We thought we were following in the footsteps of St. Paul, but we turned out to be following in the footsteps of Pope John Paul II, on our recent trip to Greece. His was a historic return, the first visit by a Pope to Greece since the schism more than 1000 years. It was a momentous and controversial occasion.
Saint Paul’s was likewise a controversial tour through Greece, which preceded that of the Pope by several centuries. Our footsteps tour led us to many intriguing and unusual places, many rarely visited by tourists. It gave us new insight into St. Paul and opened up Greece in a unique way.
My memories of the profusion of wild poppies in Northern Greece will stay with me a long time. They covered the fields that have encroached upon the quiet ruins of Philippi, where St. Paul preached and where Lydia was the first European to be baptized into the new religion. Being in the early Christian sites, where St. Paul lived and preached, stirred up many thoughts, and gave me a new sense of the importance of biblical history.
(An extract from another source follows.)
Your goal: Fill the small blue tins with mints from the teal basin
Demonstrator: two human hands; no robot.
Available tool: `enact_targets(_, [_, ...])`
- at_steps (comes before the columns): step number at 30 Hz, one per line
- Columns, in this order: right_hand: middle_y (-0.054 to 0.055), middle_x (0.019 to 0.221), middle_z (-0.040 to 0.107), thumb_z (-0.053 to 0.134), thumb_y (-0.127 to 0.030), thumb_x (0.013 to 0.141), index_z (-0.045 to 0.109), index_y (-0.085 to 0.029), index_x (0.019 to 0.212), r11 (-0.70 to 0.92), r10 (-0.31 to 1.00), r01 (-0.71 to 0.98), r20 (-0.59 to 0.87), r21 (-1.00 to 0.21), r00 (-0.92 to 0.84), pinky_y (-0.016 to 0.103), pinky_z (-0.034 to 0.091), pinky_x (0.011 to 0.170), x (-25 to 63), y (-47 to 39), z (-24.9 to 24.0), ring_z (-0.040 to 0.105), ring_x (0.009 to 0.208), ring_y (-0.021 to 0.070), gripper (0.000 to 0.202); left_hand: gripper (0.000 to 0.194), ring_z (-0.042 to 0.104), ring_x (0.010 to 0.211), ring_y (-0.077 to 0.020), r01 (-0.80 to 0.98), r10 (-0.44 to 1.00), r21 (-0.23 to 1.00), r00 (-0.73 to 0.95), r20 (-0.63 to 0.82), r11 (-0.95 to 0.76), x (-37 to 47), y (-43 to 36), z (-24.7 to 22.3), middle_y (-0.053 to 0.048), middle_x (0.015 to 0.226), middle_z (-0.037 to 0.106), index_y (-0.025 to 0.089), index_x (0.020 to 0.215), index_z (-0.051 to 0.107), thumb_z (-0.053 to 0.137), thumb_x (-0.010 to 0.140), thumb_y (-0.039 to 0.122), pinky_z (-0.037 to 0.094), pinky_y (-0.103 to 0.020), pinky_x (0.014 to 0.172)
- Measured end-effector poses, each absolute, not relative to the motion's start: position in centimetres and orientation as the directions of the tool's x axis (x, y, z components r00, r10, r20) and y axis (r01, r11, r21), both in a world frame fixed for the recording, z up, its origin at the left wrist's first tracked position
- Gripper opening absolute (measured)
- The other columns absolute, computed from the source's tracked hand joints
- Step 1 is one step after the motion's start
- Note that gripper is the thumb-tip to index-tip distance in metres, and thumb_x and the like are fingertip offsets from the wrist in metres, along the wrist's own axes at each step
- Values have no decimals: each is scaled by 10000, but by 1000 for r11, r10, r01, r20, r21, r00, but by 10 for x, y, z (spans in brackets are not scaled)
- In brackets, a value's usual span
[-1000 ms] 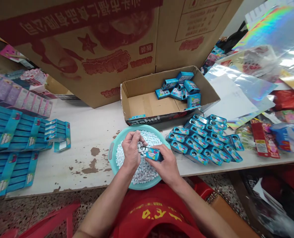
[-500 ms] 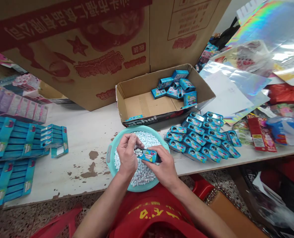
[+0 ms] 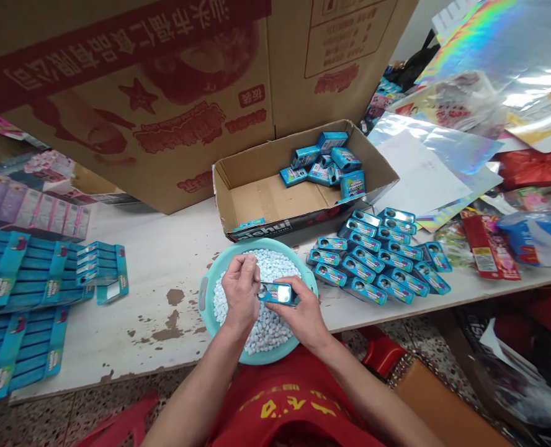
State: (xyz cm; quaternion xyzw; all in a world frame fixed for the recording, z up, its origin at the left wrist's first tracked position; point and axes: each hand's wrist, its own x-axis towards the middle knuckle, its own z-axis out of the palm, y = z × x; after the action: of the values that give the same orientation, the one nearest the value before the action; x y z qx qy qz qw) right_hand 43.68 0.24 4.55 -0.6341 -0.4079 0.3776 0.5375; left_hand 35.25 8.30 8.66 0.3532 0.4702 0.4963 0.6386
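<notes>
Over a turquoise basin (image 3: 204, 310) filled with small pale-blue candies (image 3: 268, 332), I hold a small blue candy box (image 3: 277, 293) in my right hand (image 3: 306, 315). The box lies on its side, its left end close to my left hand (image 3: 241, 288). The fingers of my left hand are curled together above the candies; what is inside them is hidden. Right of the basin, several similar blue boxes (image 3: 359, 264) stand in rows, round windows showing in their tops.
A shallow cardboard tray (image 3: 257, 195) with loose blue boxes sits behind the basin, before a large carton (image 3: 173, 93). Stacked blue display packs (image 3: 19, 298) are at left. Plastic sheets (image 3: 424, 161) and candy packets (image 3: 489, 245) cover the table's right.
The held box has turned slightly, and its face now catches a bright reflection. My left fingers have curled in more tightly; the candies seen between them and the box no longer show.
</notes>
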Motion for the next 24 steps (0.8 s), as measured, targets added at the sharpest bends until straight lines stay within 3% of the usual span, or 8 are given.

We had arrived in Thessaloniki, Greece’s second city, after the usual arduous trip from New York. This was slightly more arduous than usual, accompanied as it was by a five-hour boring layover in the new airport in Athens. It being May First, there had to be a strike, and this time, it wasa transportation strike.
Luckily, the Makedonia Palace, when we finally arrived there, was an elegant marble palace of a hotel, with a pool facing the Aegean Sea, and a verdant rosemary garden all around it. We had to scurry to shower and get to dinner on time, but it was well worth the rush. We dined on delicious though grammatically incorrect food: “pennes with smoked salmon and dill; pork filets with gradinated potatoes; and a cherish bavaroise on vanilla sauce.” It was with a pleasant chuckle that we enjoyed this most welcome end to along journey.
Our charming guide, Mika, joined us the following morning to begin our journey to Phillipi. As we rode through the city and observed the monumental Byzantine walls, we retreated to some statistics about Greece: It contains 130,000 square kilometers, two-thirds of which is mountains. The biggest plain is the Plain of Thessaly, and Mount Olympus, the home of the Gods, is the highest mountain, at 9000 feet. Athens has four million people, and Thessaloniki has two million people, out of a total of eleven million, 98% of whom are Christian Orthodox.
None of these statistics, interesting though they are, can even begin to evoke the beauty of this northern area of Greece. The beauty is amended and given greater depth as one comes to know both the religious and the secular history that has taken place over the centuries. Our long drive took us past many beautiful beaches, past olive groves, almond groves, and lakes and deep green hills. Along the roads are “ikonostasi”, shrines that people construct in memory of an event or person, always with an ikon inside.
At our first lunch, in Kavala, we made a wonderful discovery, namely that the lunches are not only very tasty, but also very inexpensive by American standards. After lunch, I strolled charming seaside Kavala, and found Marks and Spencer, the British department store!
When we returned to our hotel we had a drink at the Corleone Bar, which is on the Ninth floor and has an even better view of the sea. After another good dinner, we made a mental note to mention this hotel to our friends at home.
One of the many sights that awed us was our visit to Berea and Vergina, where the tomb of Phillip of Macedon (father of Alexander the Great) was unearthed only very recently, in 1984. Three tombs have been excavated, the entrances of which can be viewed in a dark semi-subterranean museum. In addition, there are striking gold leaf ornaments and other intricate objects from the tombs. It takes some mental gymnastics to get one’s mind around the age of these remarkable objects.
I cannot possibly mention all the wonderful sights that we were shown during this fast paced tour, but a few standout. Beyond the usual tourist path were places like the Meteora, (which means “suspended rocks”), one of the locations in Greece which are densely populated with monasteries. Here perched atop the towering sandstone boulders of the area one can see six still active monasteries, out of a high (please pardon the pun) of 24, which began when a hermit named Barnabas came here in 985AD.
(The other well-known monastery area is Mount Athos, a huge peninsula in Northern Greece, which we could not visit, because no women are allowed in the area.)
The Meteora is unique: these monasteries were once only accessible by nets ascending on ropes by a windlass mechanism. My question is, how did they ever get the people up there and build the monasteries in the first place? No one has a definitive answer.
From the Meteora we drove through the plain of Thessaly, past Mount Olympus in the distance, and through the pass at Thermopylae where the Greeks held back the Persians. My entire Ancient History course passed before my very eyes.
We were very excited entering the city of Athens, as suddenly the Acropolis came into view. Athens is gray, beige, fairly smoggy and a bit boring when you arrive by road, but I felt a huge thrill seeing the Parthenon, probably one of the five most recognizable edifices in the world. This was one of the moments a traveler waits for.